- _ACTION ITEM_
Return the data below exactly, but only from the line containing "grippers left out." through the line containing "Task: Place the", with both of those lines included.

- _DATA FOR PROCESSING_
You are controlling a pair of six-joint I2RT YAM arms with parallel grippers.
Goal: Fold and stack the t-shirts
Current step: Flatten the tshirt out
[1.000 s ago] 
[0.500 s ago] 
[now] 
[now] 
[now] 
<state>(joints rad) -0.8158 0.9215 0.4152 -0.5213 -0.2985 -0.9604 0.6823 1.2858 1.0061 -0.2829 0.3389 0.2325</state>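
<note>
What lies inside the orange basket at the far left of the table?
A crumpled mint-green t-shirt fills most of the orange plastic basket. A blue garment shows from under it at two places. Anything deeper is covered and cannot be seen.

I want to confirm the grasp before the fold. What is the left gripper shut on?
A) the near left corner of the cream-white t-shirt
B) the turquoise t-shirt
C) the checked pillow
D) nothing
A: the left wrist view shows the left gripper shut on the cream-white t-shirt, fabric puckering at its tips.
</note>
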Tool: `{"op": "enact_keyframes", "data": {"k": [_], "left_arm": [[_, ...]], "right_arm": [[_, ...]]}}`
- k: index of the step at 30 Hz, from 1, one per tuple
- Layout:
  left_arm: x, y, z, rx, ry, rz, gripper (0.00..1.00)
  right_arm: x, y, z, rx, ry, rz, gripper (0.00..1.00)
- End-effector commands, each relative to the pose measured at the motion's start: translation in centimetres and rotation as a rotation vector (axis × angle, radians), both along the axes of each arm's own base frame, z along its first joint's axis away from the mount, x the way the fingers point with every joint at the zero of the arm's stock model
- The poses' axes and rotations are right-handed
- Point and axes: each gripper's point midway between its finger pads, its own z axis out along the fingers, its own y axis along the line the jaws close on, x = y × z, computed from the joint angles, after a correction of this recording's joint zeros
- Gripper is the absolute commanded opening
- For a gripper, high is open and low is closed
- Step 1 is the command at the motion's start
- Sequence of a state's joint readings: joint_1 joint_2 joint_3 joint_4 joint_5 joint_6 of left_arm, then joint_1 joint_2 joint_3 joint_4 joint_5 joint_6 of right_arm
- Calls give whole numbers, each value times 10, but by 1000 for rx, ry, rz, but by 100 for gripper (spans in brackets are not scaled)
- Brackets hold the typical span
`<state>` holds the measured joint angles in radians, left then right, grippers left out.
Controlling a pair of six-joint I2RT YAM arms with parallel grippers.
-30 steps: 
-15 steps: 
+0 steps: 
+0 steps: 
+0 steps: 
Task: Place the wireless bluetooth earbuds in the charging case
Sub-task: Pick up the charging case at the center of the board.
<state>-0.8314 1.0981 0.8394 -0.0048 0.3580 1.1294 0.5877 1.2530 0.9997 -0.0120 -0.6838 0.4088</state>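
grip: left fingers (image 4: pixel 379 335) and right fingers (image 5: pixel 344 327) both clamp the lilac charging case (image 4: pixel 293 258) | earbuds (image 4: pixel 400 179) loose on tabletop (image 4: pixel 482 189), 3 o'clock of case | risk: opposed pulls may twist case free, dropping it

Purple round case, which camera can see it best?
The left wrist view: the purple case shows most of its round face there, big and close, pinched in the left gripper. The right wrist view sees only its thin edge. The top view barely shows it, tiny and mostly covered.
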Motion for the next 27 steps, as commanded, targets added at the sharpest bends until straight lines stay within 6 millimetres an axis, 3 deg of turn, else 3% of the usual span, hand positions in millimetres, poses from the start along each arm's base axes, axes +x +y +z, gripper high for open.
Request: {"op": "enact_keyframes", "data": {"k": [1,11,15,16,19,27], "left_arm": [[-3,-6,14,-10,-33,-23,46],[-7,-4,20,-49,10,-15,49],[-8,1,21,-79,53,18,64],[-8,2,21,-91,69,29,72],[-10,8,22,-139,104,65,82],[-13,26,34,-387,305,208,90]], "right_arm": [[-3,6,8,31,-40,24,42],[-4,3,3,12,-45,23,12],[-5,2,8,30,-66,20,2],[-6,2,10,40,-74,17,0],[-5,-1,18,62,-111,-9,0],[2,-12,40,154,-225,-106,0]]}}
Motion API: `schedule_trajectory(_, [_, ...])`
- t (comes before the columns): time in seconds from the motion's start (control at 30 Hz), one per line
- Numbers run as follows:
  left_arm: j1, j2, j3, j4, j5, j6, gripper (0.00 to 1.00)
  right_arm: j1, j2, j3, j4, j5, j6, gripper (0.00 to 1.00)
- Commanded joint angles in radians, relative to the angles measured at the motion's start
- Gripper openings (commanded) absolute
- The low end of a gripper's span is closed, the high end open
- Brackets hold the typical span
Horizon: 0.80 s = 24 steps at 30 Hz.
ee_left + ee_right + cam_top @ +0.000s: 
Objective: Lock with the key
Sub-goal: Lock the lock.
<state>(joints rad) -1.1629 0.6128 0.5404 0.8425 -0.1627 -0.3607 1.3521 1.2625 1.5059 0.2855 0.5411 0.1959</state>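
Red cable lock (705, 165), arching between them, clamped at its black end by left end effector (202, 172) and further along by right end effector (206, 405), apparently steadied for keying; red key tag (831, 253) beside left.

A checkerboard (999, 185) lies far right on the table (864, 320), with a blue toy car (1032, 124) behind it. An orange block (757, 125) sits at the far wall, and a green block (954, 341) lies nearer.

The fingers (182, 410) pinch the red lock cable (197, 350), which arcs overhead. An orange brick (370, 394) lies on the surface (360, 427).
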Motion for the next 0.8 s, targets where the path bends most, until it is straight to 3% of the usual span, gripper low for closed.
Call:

- _ANSWER_
`<state>` holds the measured joint angles in radians, left then right, grippers left out.
Controlling a pair of six-joint I2RT YAM arms with parallel grippers.
-30 steps: 
-15 steps: 
+0 steps: 
+0 steps: 
+0 steps: 
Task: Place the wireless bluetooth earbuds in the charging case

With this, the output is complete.